Hand-coloring has been used by photographers for over a century to add color to black and white photographs. This was done by hand painting the photograph with oil or watercolor paints. Unlike toning, which applies the same color to the entire image, selective coloring applies one or more colors to specific parts of the image.
The usual way to apply selective color is to use a mask and a solid color layer to apply color to specific parts of the image. However, by using Color Range selection and curves, you can create a more subtle look.
Steps in Photoshop
- Create a new layer folder and move all the black and white conversion layers into it.
- Toggle off the conversion folder.
- Select the color layer.
- Use the eye dropper tool to sample the color of the sky.
- Set parameters to Sampled Colors, 175, Selection, and White Matte. Click OK.
- All things that are the same color as the sky should now be selected. For example, it will also select the blue sky reflected in the windows.
- With the sky selected create a new curves layer.
- Adjust the curves to boost the saturation of the blue channel. In this case I raised the blue channel, lowered the red channel and the overall brightness on the RGB channel. Click OK.

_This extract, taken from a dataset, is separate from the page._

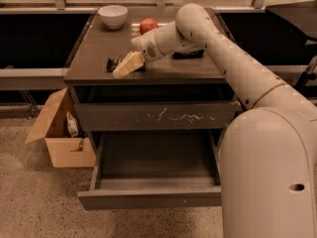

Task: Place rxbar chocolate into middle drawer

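The rxbar chocolate (112, 63) lies flat on the cabinet top (94, 48) near its front left; only its dark left end shows. My gripper (127, 65) is low over the bar's right part and covers it. The middle drawer (148, 198) is pulled open below, with a plain front panel and nothing visible inside. Whether the gripper touches the bar is unclear.
The scratched drawer (154, 117) above is closed. A white bowl (113, 15) and a red apple (147, 25) stand at the back of the top. A dark can (189, 54) lies behind my arm. An open cardboard box (60, 135) sits on the floor at left.
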`<state>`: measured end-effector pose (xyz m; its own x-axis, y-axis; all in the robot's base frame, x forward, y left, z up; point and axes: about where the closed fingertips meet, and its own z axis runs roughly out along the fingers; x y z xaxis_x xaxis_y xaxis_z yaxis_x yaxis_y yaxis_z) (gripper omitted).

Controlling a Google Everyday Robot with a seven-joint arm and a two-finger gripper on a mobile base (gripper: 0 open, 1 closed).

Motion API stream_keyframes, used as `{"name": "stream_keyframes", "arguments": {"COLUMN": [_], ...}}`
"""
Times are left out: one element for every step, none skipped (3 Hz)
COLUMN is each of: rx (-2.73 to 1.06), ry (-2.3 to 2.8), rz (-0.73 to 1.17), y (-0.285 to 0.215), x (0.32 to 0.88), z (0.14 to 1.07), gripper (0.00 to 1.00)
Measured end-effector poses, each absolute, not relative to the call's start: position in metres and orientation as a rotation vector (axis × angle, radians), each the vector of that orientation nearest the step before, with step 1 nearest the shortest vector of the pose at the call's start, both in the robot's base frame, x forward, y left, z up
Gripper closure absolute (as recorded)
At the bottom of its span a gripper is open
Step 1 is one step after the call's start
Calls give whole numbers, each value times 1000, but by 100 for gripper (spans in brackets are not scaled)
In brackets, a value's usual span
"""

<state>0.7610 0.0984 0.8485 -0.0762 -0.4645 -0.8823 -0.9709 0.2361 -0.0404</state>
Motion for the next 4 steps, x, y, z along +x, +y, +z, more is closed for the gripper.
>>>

- Rename the curves channel “Sky Blue”. Move “Sky Blue” to the top of the stack.
- Repeat steps 4, 5, 6 and 7, but this time select the brick building. Everything that’s the same color as the brick building should now be selected. For example, it will also select the brick pavement.
- With the red brick building selected create another curves layer.
- Adjust the curves to boost the saturation of the red channel. In this case I raised the red channel and lowered the overall brightness on the RGB channel. Click OK.
- Rename the new curves channel “Brick Red”. Move ‘Brick Red” to the top of the stack.
- Turn on the black and white conversion layer.
- Adjust the opacity of “Sky Blue” and “Brick Red”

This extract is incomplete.